One thing that unites sports fans across the spectra is their ability to outrage. Every sports fan constantly decry the present and point out to a glorified bygone era. In this subset, Formula One fans are a unique breed, considering the potential for outrage is much higher since the sport doesn't have a unique set of codified rules that remains constant. Every year brings in new rules and changes or tweaks to existing one, thereby increasing the potential to disappoint a large section of people.

Keeping with the tradition, even before the five-red lights went off at Albert Park in Melbourne, the self-confessed petrol-heads (read: purists) were up in arms against the new radical era of Formula-1. The doomsday predictors always see the glass half-empty. Till last season it was, people were blasting drivers for lacking real-skills and instead just pressing buttons tutored from pit-wall. The pessimists now lashed out at the lack of aural feel of the new hybrid engines and have made sweeping judgements decrying the death of F1 as we know.

However, a closer and rational look at things shows us that things are not so bad. Formula-1 has always been the breeding ground for innovation, cutting-edge technology combined with skills of a capable driver. Over the past few years, with engine-freeze, the area of development in the sport has mostly been in the aerodynamics side. Even the last major regulation change that happened in 2009 – when energy recovery was first introduced -- was mostly a comprehensive change in rules of aerodynamics.

Before we pan the new noiseless-engines, one needs to take a deeper look at the structure of the sport. Since the birth of grand prix racing, automobile companies have used racing as a testing ground for their products thanks to the requirement for high precision and cutting-edge technology which not only helps them develop their brand but also provides them with technology that can be adapted to their road cars. Ferrari President, Luca di Montezemolo, has often in the past come out strongly against the aero-dominated Formula-1. In September 2012, he lashed out at spending lot on wind tunnel work to produce small flaps that alter the air-flow, saying it doesn't benefit the viewers or the car industry.

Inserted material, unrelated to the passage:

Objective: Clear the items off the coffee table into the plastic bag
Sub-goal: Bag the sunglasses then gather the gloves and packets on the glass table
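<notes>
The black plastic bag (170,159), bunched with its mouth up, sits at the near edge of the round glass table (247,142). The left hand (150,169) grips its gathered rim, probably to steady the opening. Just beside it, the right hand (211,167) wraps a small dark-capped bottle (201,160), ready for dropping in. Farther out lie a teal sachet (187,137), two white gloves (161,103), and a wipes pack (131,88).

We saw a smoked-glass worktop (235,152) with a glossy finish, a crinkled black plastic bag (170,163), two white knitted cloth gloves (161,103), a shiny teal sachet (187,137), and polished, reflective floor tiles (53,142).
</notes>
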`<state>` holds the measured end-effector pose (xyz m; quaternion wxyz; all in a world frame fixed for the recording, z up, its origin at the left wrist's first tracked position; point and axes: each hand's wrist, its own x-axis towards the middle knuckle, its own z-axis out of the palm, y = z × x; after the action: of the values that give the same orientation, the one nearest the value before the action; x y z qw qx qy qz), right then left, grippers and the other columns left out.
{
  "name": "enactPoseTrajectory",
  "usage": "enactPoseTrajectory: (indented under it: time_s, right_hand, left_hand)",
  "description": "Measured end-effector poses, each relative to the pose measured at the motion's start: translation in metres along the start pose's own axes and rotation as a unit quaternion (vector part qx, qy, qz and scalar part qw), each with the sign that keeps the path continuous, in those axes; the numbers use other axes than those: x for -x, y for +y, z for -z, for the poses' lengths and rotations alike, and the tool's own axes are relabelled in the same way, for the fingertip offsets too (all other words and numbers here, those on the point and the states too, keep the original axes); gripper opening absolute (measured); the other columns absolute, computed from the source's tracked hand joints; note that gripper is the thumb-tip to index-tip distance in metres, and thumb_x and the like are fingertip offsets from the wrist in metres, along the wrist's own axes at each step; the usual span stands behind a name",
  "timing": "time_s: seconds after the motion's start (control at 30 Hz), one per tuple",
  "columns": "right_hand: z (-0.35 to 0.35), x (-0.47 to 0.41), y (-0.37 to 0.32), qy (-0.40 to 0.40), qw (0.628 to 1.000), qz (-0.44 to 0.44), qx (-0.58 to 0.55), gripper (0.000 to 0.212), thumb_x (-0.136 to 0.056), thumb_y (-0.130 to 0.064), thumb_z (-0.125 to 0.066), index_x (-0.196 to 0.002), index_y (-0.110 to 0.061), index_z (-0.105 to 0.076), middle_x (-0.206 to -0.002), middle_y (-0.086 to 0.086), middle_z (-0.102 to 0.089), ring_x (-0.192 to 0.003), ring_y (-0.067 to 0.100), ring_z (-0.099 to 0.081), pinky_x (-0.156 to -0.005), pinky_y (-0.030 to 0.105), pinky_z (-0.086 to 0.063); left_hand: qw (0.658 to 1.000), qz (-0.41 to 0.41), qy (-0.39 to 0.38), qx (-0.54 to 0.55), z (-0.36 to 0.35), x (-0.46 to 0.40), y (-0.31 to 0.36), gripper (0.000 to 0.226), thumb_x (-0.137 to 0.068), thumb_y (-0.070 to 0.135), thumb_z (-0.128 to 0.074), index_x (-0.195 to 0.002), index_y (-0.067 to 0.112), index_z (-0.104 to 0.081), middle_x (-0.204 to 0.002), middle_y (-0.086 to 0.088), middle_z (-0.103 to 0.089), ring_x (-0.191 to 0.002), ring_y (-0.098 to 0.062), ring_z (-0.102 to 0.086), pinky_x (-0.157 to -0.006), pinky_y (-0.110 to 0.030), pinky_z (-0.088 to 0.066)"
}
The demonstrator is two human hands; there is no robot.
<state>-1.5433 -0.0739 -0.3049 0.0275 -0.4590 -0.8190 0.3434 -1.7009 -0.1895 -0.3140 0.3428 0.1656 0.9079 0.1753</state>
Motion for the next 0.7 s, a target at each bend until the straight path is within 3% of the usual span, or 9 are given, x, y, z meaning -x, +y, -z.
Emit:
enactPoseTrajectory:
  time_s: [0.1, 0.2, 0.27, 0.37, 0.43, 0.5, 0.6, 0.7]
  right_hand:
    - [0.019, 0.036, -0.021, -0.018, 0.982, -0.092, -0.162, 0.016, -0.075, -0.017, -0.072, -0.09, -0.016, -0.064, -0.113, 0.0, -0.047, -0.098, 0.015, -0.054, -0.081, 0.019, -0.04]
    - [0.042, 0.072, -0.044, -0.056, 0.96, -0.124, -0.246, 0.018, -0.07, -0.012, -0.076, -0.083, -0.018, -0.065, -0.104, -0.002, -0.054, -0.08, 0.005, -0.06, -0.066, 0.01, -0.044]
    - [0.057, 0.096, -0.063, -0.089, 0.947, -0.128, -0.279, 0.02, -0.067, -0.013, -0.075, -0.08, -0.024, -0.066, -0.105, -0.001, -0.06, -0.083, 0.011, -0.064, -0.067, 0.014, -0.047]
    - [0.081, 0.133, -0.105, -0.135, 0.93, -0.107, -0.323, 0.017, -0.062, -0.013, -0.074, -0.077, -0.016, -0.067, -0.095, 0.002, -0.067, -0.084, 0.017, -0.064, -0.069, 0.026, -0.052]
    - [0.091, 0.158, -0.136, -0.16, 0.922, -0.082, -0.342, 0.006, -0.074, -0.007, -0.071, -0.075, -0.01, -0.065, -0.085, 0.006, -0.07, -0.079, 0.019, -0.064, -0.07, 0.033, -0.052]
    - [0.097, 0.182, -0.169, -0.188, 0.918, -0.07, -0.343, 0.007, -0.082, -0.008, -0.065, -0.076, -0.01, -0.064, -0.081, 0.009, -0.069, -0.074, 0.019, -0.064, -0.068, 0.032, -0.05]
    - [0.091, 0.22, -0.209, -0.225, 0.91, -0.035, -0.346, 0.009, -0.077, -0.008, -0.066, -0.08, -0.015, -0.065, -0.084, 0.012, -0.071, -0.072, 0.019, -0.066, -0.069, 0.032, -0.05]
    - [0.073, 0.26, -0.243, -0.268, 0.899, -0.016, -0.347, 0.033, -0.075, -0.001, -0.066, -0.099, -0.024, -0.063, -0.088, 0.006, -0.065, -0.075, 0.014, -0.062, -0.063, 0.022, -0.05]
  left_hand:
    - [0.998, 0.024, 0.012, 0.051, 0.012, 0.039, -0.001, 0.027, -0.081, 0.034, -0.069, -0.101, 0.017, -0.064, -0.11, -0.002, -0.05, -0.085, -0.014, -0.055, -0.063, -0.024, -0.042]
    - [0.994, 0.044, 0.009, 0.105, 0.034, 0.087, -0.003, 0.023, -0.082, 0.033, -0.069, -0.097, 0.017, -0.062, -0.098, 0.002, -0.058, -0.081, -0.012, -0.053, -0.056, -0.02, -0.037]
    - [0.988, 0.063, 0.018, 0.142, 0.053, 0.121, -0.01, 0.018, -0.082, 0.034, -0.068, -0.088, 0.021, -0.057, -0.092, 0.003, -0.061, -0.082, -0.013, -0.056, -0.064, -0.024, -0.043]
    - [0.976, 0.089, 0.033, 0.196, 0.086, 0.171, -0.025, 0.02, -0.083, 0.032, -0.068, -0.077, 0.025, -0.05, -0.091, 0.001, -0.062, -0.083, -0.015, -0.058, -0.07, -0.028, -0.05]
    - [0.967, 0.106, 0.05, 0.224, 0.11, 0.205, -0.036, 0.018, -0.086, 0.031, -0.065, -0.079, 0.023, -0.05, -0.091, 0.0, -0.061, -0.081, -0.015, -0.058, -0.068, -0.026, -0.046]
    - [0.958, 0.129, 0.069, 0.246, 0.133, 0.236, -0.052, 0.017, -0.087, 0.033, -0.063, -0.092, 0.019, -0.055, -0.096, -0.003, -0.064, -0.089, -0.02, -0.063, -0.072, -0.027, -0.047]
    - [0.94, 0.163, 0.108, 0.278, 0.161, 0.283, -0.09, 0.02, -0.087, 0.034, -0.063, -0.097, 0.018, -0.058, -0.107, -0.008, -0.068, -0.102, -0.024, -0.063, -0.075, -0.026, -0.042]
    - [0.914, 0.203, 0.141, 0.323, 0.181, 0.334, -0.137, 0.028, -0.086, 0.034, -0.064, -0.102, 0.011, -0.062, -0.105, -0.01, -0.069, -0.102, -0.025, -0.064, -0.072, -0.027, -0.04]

Since the 2008 financial meltdown, many manufacturers like BMW, Honda, Toyota have left the sport with most teams now being run by individuals. With automotive industry embracing green technologies, Formula-1's new hybrid-engine formula has the potential to attract the manufacturers back into grand prix racing, something the sport will welcome considering the budget strains on most of the teams in the pitlane. Since the new rules were announced Honda has decided to return as engine supplier to McLaren from 2015.

The new rules have given the chance for manufacturers to showcase their technological brilliance in coming out with best engine package, like Mercedes showed in Australia. With more torque in these engines, the ability of drivers to control the car has come into focus. A small mistake by the drivers, can send them crashing into the barriers.

Another criticism of the new rules is the new 100 kg fuel limit per race, which people will feel make drivers not push enough in the fear of burning more fuel. Till last year it was the fragile Pirelli tyres which were blasted.

If one were to flip the argument, these new rules have put a premium on driver skills something fans have wanted to see. Drivers now need to show application to make sure they are fast enough without burning excess fuel or abusing the tyres. Also a cerebral approach to racing is bound to evolve through the season as the drivers learn how to save fuel and tyres without compromising on pace.

While one race is too soon to make any judgement, there were enough indications in Melbourne how drivers sometimes struggles to control their cars and how some flirted with danger but managed to keep it clean.

To illustrate this one just needs to see two incidents in the Australian GP. Right at the start of the race, McLaren rookie and debutant Kevin Magnussen got lit bit more wheelspin and looked like he would have crashed into Fernando Alonso but managed to control it in the nick of time to finish on the podium. Contrast that with that of Williams driver Valtteri Bottas, who starting 15th , breezed past the field running sixth and on the verge of catching Alonso in fifth when a tiniest of error, saw him sustain a puncture when he graced a wall that effectively ruined his chance of a podium finish. These tiny margins show how hard the drivers have to work.

The sport for the good or bad, has embraced a truly radical era. The technology is groundbreaking to say the least, when engine manufacturers have come up with ability to produce the same amount of power in spite of burning 40 per cent less fuel. With impressive performances from rookies like Bottas, Magnussen, Toro Rosso's debutant Daniil Kvyat, this could herald a new era in the history of sport and it would be extremely unfair to dismiss it off before understanding the magnitude of the changes and giving it time.